Anna: No, nothing is true in that article. We were sort of mystified by that review. We don't do anything where we're sitting down and say, “Hey, let's write a really sad record” or let's write any sort of record. It sort of reveals itself in the writing. Nobody's interested in writing something that's already done. Everything is about finding it in the writing process. We're all growing into this thing. I've been saying since I've been in this band I don't know what I'm doing. We're all learning. None of us are interested in alienating anyone, or hurting anyone or making anyone depressed. A lot of our record is about making assessments on our reality and our situation and our experiences, so I think some of the songs can be scheming or understanding.
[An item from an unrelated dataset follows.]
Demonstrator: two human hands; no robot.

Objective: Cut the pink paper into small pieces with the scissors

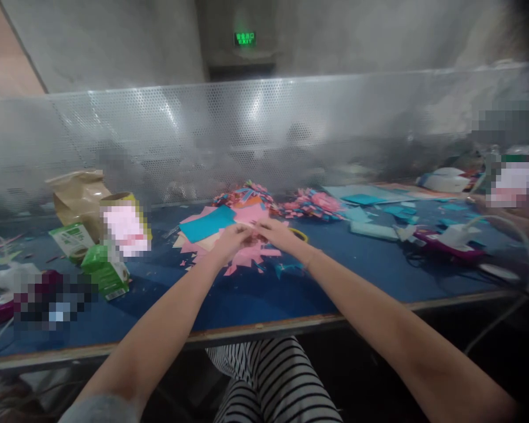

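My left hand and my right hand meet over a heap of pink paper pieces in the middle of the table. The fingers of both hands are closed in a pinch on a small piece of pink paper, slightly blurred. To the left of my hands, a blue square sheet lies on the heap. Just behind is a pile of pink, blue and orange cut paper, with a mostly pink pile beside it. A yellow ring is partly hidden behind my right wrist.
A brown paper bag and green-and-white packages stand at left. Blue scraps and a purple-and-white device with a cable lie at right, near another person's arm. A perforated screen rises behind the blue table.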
Our experiences are how we are interpreting our reality or fate. But none of that should depress you or make you feel like you can't participate or change. I mean, do something within that. It was a bummer that was her experience of our record. It was a little fucked up. People are entitled to their own interpretation, but it's a bummer when you're so badly misinterpreted.
Another thing I keep hearing with this record is constant comparisons to Nirvana. Is it fair to say that's an influence?
Anna: Yeah, sure, I guess by osmosis. We're all in our 30s, so Nirvana was big when we were very young and MTV was really cool. So it's hard not to be influenced by them. I mean, I can tell you why, personally speaking, when I started buying records, I did not like Nirvana at all, because my dad liked Nirvana and mom liked Nirvana. So for me, Nirvana was the antithesis of cool. My parents liked it and it was on the radio. So [instead, I listened to] whatever I could find that nobody else knew. But at the same time, I loved it when I was like 12, so yeah, sure, it's an influence. When I listen to those records now, I'm blown away. It's not that we sat down and went, “We really love Nirvana.” When you listen to a Nirvana record, there's a lot of really big differences in our styles. There's a lot of lazy journalism involved. “Someone else said they were '90s, so like yeah, I see that.” We really, really appreciate it when we see reviews where people really sat down and listened to it and could really appreciate the influence. There's good music here. But it's like a style that's purposefully not going in any one direction.
When listening, it sounds like nothing on the record is forced, which I really appreciate.
Anna: We're all open to different sound and style. But we also don't want to write a song and put it on a record multiple times. I think being very honest comes out of genuine enjoyment of writing. Some songs are written — Sean will bring some songs on his own, while some songs are totally collaborative. We'll write together. While I think we are very critical of one another, everything is given a shot. Lets see what we can do with that.
Patrick, I read that you used to book shows for a venue. How does it feel from going to booking shows for someone else to having shows booked for you by someone else?
Patrick: I mean honestly, I still do a lot. It's actually pretty funny, because our booking agent is the same agent I used to work with in Philadelphia for a long time. So it's one of those things where it was hard to let go of the reins right away and have someone else do it, but at the same time I spend more time concentrating on support, and I actually go out and listen to every band that's opening a show. So I try to know about these bands and what's going on. It loosens up my time a little bit instead of chasing emails with people. I actually have time for quality control. It feels good. It is one of those things I do miss, and I'm like, “Damn, I know I could have done better.” But there's also things they pull off that I could never do. For instance, in Europe, I could never book a successful European tour. I could string together a bunch of shows. It feels good to know it's working and also know I can spend time making shows better.